The court also denied disgorgement of profits. The Third
Circuit considers: “(1) whether the defendant had the intent to confuse or
deceive, (2) whether sales have been diverted, (3) the adequacy of other
remedies, (4) any unreasonable delay by the plaintiff in asserting his rights,
(5) the public interest in making the misconduct unprofitable, and (6) whether
it is a case of palming off.” Intent and public interest in making misconduct
unprofitable weighed in favor of disgorgement, and palming off was
inapplicable, but sales diversion weighed against disgorgement. “Lexion’s trial
evidence showed a wide variety of reasons completely independent of SurgiQuest,
such as cost, contracts, product failures and surgeon preference that
contributed to Lexion’s declining revenues.” And the fact that the parties’

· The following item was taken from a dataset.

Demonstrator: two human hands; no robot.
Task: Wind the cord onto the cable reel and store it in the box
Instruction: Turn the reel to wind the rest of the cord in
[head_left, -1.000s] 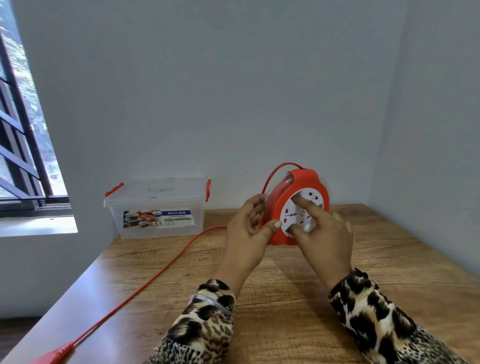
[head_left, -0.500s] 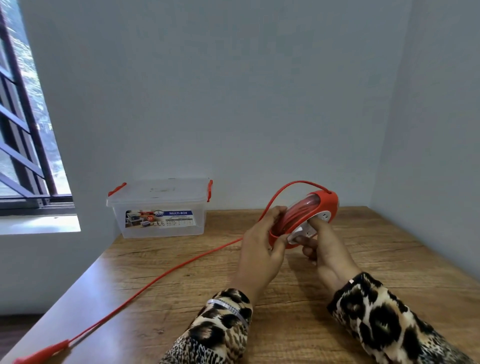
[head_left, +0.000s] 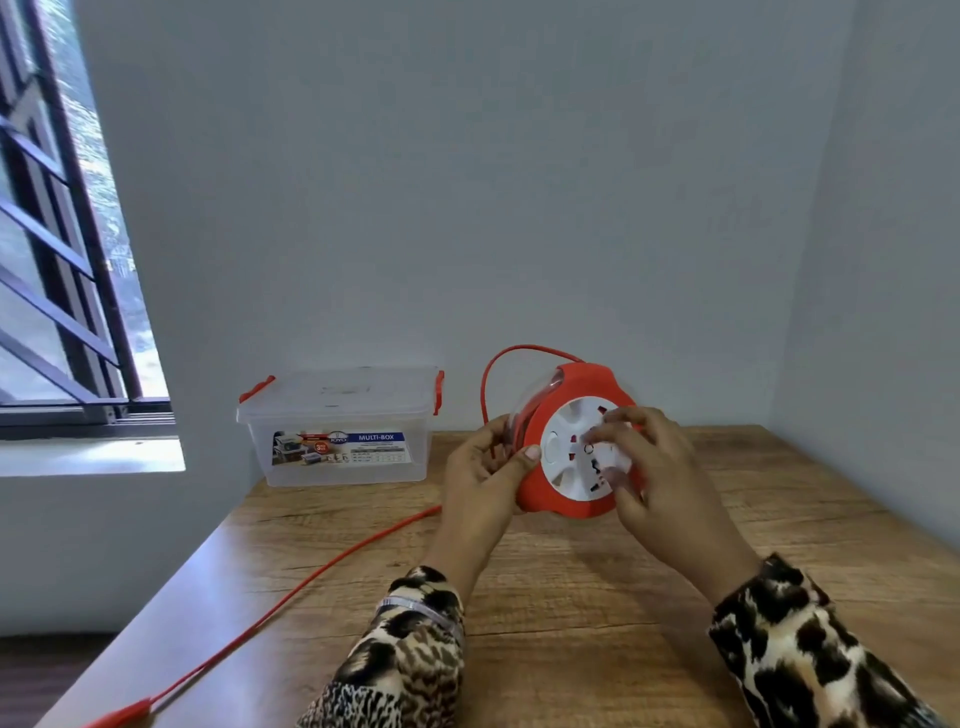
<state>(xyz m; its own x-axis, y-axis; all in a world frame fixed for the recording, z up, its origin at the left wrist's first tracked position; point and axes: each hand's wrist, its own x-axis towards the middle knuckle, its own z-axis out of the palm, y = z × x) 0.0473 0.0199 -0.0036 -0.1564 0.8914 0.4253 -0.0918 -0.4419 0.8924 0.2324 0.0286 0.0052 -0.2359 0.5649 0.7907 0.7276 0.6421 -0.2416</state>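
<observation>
Reel (head_left: 558, 499), red with a white socket face turned toward the camera, sits upright above the far middle of the wooden table (head_left: 571, 597), held between two hands. The left hand (head_left: 485, 480) grips its left rim, thumb laid on the red front edge and fingers curled behind. The right hand (head_left: 652, 467) lies over the white face with fingers bent against it, their tips blurred. The red cord (head_left: 311, 577) arcs out over the top of the reel, drops behind the left hand and trails across the table to the near left corner. The clear box (head_left: 343, 431), lid on with red clips, stands at the back left against the wall, well apart from the reel, beside a window (head_left: 57, 260)
</observation>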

products were incompatible “is a legitimate and lawful business fact, which
cannot support damages or a theory of diverted sales for false advertising.”

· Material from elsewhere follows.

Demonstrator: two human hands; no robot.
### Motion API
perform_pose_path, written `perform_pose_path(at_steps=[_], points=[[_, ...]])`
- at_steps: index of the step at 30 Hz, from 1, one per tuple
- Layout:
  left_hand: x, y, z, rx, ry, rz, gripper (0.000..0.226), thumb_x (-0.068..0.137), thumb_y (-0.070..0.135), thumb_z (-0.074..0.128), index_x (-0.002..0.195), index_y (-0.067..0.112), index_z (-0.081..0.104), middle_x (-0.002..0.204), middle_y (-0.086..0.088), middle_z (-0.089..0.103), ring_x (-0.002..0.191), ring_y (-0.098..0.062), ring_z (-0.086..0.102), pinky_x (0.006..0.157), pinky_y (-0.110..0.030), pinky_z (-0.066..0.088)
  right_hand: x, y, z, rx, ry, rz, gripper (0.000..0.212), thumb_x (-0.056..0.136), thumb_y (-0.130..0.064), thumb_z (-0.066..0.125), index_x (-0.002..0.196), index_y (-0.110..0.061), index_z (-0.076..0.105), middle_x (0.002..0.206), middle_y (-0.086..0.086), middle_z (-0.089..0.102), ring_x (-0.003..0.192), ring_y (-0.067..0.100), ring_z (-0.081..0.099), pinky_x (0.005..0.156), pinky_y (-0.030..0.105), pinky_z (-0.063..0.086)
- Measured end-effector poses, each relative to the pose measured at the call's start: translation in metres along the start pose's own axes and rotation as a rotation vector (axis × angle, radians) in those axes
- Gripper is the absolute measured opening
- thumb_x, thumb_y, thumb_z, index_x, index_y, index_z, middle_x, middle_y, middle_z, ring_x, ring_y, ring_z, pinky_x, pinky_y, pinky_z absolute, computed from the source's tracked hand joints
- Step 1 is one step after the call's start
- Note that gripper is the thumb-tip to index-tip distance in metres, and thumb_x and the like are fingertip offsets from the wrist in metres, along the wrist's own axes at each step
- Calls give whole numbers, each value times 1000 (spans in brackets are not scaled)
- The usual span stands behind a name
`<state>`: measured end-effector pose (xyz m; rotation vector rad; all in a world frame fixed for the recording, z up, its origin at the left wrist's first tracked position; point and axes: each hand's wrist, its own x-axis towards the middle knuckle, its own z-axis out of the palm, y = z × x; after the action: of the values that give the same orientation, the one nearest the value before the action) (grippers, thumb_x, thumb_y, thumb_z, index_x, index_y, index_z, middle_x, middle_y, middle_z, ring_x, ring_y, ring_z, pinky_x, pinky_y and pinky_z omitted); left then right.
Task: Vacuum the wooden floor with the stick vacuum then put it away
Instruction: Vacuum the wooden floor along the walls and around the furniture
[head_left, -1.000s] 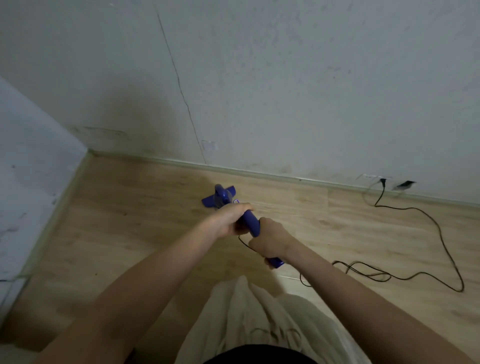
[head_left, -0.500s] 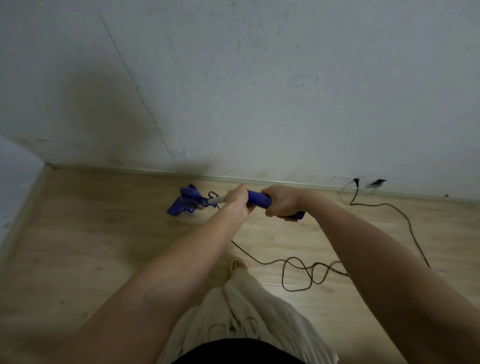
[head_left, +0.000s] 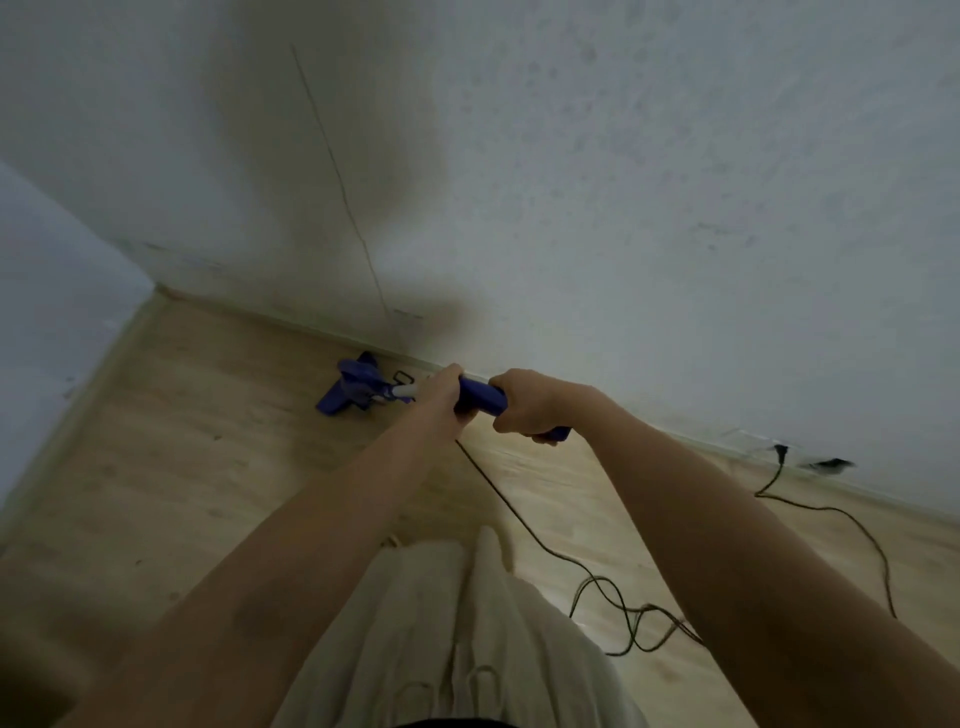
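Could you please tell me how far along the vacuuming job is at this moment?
Midway: both the left hand and right hand grip the stick vacuum, its head on the wooden floor near the skirting. The cord is plugged in; putting away remains.

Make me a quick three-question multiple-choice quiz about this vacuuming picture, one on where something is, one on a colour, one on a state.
1. Where is the vacuum head?
A. on the floor near the wall
B. lifted in the air
C. on a rug

2. What colour is the vacuum handle?
A. red
B. blue
C. green

3. What is the state of the power cord?
A. wound up neatly
B. lying loose on the floor
C. missing

Answers:
1 A, the head sits on the wooden floor close to the skirting.
2 B, the grip between the left hand and right hand is blue.
3 B, it trails in loose loops toward the wall plug.
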<state>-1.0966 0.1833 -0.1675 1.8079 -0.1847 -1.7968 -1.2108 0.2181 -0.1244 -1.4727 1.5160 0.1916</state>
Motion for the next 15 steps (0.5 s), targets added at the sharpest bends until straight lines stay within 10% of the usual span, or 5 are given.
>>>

Moreover, testimony from both parties’ witnesses demonstrated that the
selection of which device to use was a matter of surgeon preference.
Adequacy of other remedies also weighed against
disgorgement. Lexion never achieved more than a 4-5% market share, even when
SurgiQuest was not on the market. Only 1-2% percent of surgeons even want the
heated and humidified gas that Lexion’s accessories provide. Thus, the jury
rejected Lexion’s claim for 95% of SurgiQuest’s revenue as damages.
Plaintiff’s delay also weighed against disgorgement. Lexion didn’t
plead any false advertising claims concerning air entrainment (including the
trademark AirSeal) or smoke statements until May 2016, more than 2 years after
the litigation began, yet claimed that the false statements began at least as
early as 2012, and relied on information publicly available in 2009-2010.
Nor was this case exceptional in terms of the substance or
SurgiQuest’s litigation behavior. “While the case has been hotly contested, and
has been marked by a tremendous number of disputes, these are typical realities
of high-stakes litigation between competitors in a market presenting an
opportunity for enormous profits. For the most part, both sides defended their
respective positions throughout this litigation in apparent good faith.” For
similar reasons, there was no prejudgment interest award.